Estimated marginal means for winter wheat “AP503cl2” growth parameters when it was grown with wheat and other grass species as a fixed effect.
The outer/inner leaf length ratio was greater when “AP503cl2” was grown near other wheat neighbours compared with when it was grown next to non-wheat grass species (P < 0.001, Table 1). When the focal plant was grown with another wheat plant, the ratio was >1 indicating longer leaves away from the kin neighbour (Table 2). Conversely, when grown with non-wheat plants, the focal plant outer/inner leaf length ratio was <1 indicating longer leaves toward the non-kin neighbour.
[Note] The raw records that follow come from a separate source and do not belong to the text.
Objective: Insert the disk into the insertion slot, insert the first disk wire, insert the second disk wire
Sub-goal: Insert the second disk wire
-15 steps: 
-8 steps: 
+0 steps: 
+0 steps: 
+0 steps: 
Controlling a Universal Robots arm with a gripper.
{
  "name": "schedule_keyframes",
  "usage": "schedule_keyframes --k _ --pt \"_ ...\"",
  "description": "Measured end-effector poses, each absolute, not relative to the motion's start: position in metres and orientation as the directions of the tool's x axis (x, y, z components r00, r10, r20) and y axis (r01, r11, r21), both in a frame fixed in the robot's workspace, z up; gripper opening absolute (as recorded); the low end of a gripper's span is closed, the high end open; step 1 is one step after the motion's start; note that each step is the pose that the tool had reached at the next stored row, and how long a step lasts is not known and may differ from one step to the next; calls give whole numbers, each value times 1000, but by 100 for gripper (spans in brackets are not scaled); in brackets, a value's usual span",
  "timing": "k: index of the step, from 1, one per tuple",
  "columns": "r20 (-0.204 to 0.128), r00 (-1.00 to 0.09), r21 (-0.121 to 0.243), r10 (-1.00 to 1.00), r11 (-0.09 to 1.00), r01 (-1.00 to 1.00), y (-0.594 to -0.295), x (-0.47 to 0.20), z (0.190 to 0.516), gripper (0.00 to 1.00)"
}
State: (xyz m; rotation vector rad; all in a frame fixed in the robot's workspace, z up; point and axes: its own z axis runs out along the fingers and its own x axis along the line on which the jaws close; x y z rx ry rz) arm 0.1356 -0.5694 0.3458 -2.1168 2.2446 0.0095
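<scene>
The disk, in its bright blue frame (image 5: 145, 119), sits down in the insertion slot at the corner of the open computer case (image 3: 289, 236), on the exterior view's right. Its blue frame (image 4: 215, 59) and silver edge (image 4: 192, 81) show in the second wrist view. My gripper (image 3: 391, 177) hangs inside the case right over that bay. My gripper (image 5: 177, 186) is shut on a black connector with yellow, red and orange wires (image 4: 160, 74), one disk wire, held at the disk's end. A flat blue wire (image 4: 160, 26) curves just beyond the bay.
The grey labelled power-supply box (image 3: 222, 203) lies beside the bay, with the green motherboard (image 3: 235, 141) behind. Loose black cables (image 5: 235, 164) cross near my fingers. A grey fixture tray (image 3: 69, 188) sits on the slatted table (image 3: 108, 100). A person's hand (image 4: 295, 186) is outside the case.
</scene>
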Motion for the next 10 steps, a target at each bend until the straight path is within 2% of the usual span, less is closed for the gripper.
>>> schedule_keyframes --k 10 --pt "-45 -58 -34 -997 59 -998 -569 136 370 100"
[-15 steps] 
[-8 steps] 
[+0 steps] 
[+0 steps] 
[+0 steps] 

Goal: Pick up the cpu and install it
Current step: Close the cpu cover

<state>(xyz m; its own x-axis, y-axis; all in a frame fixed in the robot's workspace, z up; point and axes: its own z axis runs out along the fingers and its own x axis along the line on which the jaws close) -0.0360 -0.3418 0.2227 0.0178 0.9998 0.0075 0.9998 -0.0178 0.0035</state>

Wheat plants allocated relatively less leaf length toward wheat neighbours and more leaf length toward non-wheat neighbours, suggesting that wheat was reducing light competition toward “kin”. Similar results were reported from studying the wheat/maize intercropping effect (Zhu et al. 2016; Wang et al. 2017), where the inner wheat leaves toward maize in intercropping were longer compared with those in the margins or in the monoculture.
The root/shoot length ratio was reduced by all neighbours compared with when the focal plant was grown alone (Table 2, P < 0.001); however, there were no differences in the root:shoot length ratio among neighbouring species. Focal plants consistently allocated more biomass to shoots compared with roots (Table 2), but appeared to allocate slightly more to shoots (e.g., lower root/shoot ratio) when grown near non-wheat neighbours (Table 1; P = 0.087), especially if the neighbour was the same cultivar (Table 2). This finding is similar to other works demonstrating that neighbours generally cause a reduction in root/shoot biomass allocation due to shade avoidance responses. Here, it appears that kin plants may result in a less pronounced shade avoidance response.
Conclusions
The growth and architecture of winter wheat “AP503cl2” in the presence of neighbours depend on the neighbour's identity. In response to an intraspecific neighbour, winter wheat “AP503cl2” reduced leaf length in the direction of winter wheat cultivars but increased leaf length in the direction of non-wheat neighbours. Winter wheat “AP503cl2” also decreased root/shoot biomass allocation more in response to non-wheat neighbours. Although the findings from this greenhouse study are relatively limited in scope, they suggest that wheat has the ability to respond differently to its neighbours compared with other species. This has implications for the future of plant breeding and weed management, if further research can elucidate a mechanistic understanding of these altered growth patterns. In unmanaged plant communities, kin selection can increase fitness of a species by ensuring that more individuals survive under limited resources. However, in a wheat crop where many resources are not limited because of irrigation, fertilization, and seeding rate, the altered growth of the wheat plants in an effort to be “altruistic” may be maladaptive to total yield potential. Conversely, the response we observed here may be a result of breeding under resource-rich, high-density conditions, and the observed traits may actually be maladaptive under natural conditions. A better understanding of intra- and interspecies plant competitive interactions can only improve crop production efficiency over the long term by increasing yield potential under different environments, or identifying traits that allow crops to tolerate, avoid, or compete aggressively with other species.
Acknowledgements
The authors would like to thank the staff at UW Agricultural Experiment Station Greenhouse Facility, Laramie, WY, and Dr. Jim Heitholt and Dr. Carrie Eberle for help securing plant materials for this work. Comments from Asma Taher and two anonymous reviewers improved the manuscript.